Размер шрифта
-
+

Убитый, но живой - стр. 51

Кавалерийские и пешие отряды и отдельные конники вжимались в край леса, огибали его по огромной дуге и, наткнувшись на ухоженное поместье, врывались сюда, как в неприятельскую крепость, и, словно бы мстя за свой страх, скитанья, мученья, на кои обрекла их война, буйствовали, разоряли, выгребая одежду, еду, инструмент, конскую упряжь – все, что приглянется, что хозяева не успевали припрятать по ямам и чердакам. Оставляли они после себя мусор, обгаженные углы и ту бессильную ярость, которая душит человека хуже астмы.

Однажды в полуверсте от дома сшиблись два кавалерийских отряда.

Евдокия позвала сестру и вместе с ней поднялась в мезонин, а оттуда – на узкий балкончик. Тут же испуганно обе присели, спрятались за резные балясины ограждения, вздрагивая от хлестких винтовочных выстрелов, похожих на хлопки огромного кнута, разогнавшего людскую и конскую круговерть. Водоворот этот вышвыривал пеших, обезумевших лошадей без седоков, отдельные группки всадников, скомканные тела убитых.

– Че ты, Дашка, ревешь? – спросила Евдокия с тем насмешливым удивлением и обидой, как привыкла разговаривать с младшей сестрой, казавшейся ей простодушной до глупости.

– Жалко ведь. Такое смертоубийство.

– А последнее выгребли, то не жалко?

– Так это ж другое… – пробормотала Дарья, опустив голову к самым перилам и продолжая всхлипывать.

С перелесками, лугами и едва приметной излучиной реки, с купами раскидистых осокорей, с далеким лесистым крутояром – эта густо-зеленая долина тянулась к югу на десятки верст, и ничтожно мала на этом пространстве казалась кучка людей, пластавших друг друга остро отточенным железом, люто ненавидевших и ничего не прощавших. А женщины смотрели на них и не понимали, почему они убивают друг друга, когда так много всего. И земля добычливая, и родит она все, что посадишь с заботой и чаяньем, как хорошая добрая баба.

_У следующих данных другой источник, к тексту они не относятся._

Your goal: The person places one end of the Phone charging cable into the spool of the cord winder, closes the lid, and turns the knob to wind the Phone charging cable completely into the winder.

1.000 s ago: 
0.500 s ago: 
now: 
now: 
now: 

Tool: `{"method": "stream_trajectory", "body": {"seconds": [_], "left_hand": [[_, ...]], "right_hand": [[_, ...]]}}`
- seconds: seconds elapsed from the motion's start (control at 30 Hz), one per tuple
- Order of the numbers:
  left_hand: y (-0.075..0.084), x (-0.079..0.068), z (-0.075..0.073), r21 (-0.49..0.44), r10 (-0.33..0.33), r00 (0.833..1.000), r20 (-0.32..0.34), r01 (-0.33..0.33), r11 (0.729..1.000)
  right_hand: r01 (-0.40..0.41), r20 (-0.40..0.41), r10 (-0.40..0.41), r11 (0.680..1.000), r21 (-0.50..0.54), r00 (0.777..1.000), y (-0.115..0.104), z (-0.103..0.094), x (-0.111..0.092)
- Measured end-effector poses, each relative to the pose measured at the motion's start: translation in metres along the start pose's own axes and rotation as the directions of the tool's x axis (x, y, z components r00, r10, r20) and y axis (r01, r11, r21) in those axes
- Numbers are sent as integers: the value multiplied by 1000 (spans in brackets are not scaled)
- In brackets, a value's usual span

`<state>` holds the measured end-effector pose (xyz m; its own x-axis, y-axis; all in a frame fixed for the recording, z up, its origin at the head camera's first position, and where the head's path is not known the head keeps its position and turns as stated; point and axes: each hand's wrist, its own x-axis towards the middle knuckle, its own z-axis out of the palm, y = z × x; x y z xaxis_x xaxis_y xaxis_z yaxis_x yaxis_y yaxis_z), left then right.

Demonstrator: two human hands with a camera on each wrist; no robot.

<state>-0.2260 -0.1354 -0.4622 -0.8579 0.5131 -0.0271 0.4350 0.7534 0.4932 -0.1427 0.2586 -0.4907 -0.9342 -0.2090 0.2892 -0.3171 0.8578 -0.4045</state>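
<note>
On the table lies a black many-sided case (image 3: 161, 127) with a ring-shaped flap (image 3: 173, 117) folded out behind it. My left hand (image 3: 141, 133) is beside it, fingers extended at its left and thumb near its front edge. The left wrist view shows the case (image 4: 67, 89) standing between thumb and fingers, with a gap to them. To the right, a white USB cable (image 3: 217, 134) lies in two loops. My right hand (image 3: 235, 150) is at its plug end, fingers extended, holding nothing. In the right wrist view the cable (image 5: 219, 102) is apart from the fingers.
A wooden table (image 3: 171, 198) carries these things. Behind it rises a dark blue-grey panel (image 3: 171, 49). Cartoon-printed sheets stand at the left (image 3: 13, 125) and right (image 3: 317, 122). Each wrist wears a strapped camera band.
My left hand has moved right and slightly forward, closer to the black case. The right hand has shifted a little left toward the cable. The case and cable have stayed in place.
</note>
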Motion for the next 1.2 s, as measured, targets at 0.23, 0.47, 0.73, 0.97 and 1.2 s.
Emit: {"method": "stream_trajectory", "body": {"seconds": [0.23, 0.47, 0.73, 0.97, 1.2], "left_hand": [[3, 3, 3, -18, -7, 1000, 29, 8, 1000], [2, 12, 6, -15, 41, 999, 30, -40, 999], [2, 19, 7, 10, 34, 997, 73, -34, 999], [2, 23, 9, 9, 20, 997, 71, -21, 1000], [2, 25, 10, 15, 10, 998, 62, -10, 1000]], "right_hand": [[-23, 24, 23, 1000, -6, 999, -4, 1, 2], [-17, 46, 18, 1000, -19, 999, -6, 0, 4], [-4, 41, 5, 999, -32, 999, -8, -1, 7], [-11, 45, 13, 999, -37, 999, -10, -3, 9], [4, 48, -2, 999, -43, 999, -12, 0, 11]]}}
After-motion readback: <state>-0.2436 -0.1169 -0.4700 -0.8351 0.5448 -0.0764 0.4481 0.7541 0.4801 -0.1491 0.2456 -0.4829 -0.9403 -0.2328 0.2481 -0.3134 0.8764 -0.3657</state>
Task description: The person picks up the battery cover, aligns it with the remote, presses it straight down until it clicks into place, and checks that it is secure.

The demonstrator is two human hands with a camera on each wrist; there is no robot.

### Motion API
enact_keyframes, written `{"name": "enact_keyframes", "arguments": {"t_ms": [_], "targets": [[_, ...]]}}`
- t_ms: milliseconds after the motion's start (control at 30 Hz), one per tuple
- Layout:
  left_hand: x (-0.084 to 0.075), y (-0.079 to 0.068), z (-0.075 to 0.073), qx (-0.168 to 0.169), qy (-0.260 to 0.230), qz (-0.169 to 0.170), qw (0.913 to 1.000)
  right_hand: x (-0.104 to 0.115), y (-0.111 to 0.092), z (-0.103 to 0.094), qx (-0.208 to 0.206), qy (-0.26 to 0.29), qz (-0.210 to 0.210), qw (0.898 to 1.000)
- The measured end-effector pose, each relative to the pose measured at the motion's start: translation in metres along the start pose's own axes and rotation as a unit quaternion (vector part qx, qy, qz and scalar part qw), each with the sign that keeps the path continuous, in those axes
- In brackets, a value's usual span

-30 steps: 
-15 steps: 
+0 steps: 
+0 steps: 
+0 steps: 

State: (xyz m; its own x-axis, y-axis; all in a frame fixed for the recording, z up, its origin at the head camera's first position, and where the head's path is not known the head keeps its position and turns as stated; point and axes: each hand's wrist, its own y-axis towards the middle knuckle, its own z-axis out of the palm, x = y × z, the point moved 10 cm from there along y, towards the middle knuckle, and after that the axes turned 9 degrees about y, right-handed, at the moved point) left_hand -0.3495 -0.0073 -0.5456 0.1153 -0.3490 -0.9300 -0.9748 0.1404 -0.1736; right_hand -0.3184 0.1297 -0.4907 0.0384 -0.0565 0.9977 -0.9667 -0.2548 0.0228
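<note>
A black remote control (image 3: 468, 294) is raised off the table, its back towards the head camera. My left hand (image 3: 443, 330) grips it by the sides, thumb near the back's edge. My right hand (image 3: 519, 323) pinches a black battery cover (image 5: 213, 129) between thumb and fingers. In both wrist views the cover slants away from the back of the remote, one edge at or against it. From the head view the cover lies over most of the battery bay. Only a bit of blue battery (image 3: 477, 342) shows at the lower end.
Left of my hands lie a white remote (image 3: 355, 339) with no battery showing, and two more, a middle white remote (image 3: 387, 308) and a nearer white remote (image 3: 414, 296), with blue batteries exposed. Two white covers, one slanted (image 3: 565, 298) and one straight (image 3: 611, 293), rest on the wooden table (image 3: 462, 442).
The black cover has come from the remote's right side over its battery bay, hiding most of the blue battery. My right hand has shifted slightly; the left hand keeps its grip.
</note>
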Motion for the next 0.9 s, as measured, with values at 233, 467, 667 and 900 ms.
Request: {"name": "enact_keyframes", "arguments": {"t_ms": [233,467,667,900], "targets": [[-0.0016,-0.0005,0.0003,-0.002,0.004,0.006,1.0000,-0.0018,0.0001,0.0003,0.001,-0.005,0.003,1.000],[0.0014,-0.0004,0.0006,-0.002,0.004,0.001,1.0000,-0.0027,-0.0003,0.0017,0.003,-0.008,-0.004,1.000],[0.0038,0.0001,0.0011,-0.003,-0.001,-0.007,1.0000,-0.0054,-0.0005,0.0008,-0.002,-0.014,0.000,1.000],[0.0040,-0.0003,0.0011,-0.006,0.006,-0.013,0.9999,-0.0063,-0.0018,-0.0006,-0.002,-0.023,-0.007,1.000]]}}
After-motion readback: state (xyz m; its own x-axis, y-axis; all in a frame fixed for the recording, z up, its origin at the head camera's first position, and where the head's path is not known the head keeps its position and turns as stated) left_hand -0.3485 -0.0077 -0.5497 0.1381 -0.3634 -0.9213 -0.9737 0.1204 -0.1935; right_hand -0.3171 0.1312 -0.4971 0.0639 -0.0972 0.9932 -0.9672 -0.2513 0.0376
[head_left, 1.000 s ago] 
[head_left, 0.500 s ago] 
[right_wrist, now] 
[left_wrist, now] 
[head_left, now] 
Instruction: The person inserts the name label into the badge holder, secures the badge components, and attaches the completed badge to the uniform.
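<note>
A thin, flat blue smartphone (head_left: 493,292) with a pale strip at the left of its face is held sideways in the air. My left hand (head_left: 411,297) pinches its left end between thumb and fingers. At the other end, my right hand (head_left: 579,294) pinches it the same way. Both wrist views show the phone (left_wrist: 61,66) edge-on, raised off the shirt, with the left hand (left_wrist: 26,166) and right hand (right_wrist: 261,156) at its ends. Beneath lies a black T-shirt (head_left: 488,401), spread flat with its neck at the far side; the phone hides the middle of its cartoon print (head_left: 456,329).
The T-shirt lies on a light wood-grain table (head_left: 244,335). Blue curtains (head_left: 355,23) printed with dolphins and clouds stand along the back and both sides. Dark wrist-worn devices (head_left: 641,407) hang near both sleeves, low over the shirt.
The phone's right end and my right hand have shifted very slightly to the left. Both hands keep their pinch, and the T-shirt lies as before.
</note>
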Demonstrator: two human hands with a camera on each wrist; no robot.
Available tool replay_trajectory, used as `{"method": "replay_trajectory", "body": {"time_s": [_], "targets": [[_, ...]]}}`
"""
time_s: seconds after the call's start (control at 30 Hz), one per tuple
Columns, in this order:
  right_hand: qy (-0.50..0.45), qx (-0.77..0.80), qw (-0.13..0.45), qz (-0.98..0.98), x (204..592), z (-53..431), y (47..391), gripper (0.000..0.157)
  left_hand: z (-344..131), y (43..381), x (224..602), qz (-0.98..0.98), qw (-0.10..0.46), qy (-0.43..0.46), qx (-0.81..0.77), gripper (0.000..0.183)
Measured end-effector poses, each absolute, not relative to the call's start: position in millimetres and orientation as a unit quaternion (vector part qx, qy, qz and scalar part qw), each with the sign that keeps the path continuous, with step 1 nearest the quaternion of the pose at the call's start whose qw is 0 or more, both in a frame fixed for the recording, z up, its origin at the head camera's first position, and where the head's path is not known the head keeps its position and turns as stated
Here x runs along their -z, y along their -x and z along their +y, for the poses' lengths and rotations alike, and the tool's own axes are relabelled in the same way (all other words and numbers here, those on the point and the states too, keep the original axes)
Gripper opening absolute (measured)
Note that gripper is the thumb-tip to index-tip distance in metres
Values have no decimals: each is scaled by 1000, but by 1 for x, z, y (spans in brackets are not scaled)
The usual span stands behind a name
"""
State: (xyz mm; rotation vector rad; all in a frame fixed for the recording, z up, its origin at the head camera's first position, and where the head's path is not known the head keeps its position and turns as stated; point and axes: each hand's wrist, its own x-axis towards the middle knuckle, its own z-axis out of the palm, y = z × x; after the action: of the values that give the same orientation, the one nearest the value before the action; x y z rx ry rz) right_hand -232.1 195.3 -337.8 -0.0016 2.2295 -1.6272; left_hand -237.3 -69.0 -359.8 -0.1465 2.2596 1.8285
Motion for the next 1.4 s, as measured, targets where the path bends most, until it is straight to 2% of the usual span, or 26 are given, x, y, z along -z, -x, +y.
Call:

Нет, никак не могли они такого понять, особенно двадцатилетняя Даша, ее раньше придерживала мать из-за приданого, каких-то выдуманных расчетов, а теперь стало не до невест, она перезревала, отчаянно хотела любить, и чтоб любили ее, трогали грудь, выпиравшую из сарафана, широкие бедра, трогали жадно, ненасытно, как это она себе представляла не раз, особенно в бане, когда березовый веник казался вовсе не веником, а ласковым прикосновеньем чьей-то руки, о чем она стыдилась рассказывать даже старшей сестре.

Евдокия сбежала по лестнице вниз, глянула на Георгия Павловича, который сидел в кресле и смотрел через окно неизвестно куда, или дремал с открытыми глазами, или просто дурачил их всех, как ей казалось временами, потому что он никуда не выходил и часами сидел молча в столовой, а чаще – в своем кабинете. Нездоровая сероватая бледность растеклась по лицу, особенно сильно выбелив его нос, казавшийся теперь восковым, словно бы приклеенным, и она не раз подступалась с вопросом: что болит-то?.. Но больше всего раздражало, что надо уговаривать мужа пообедать, когда и без того хлопот по хозяйству поверх головы.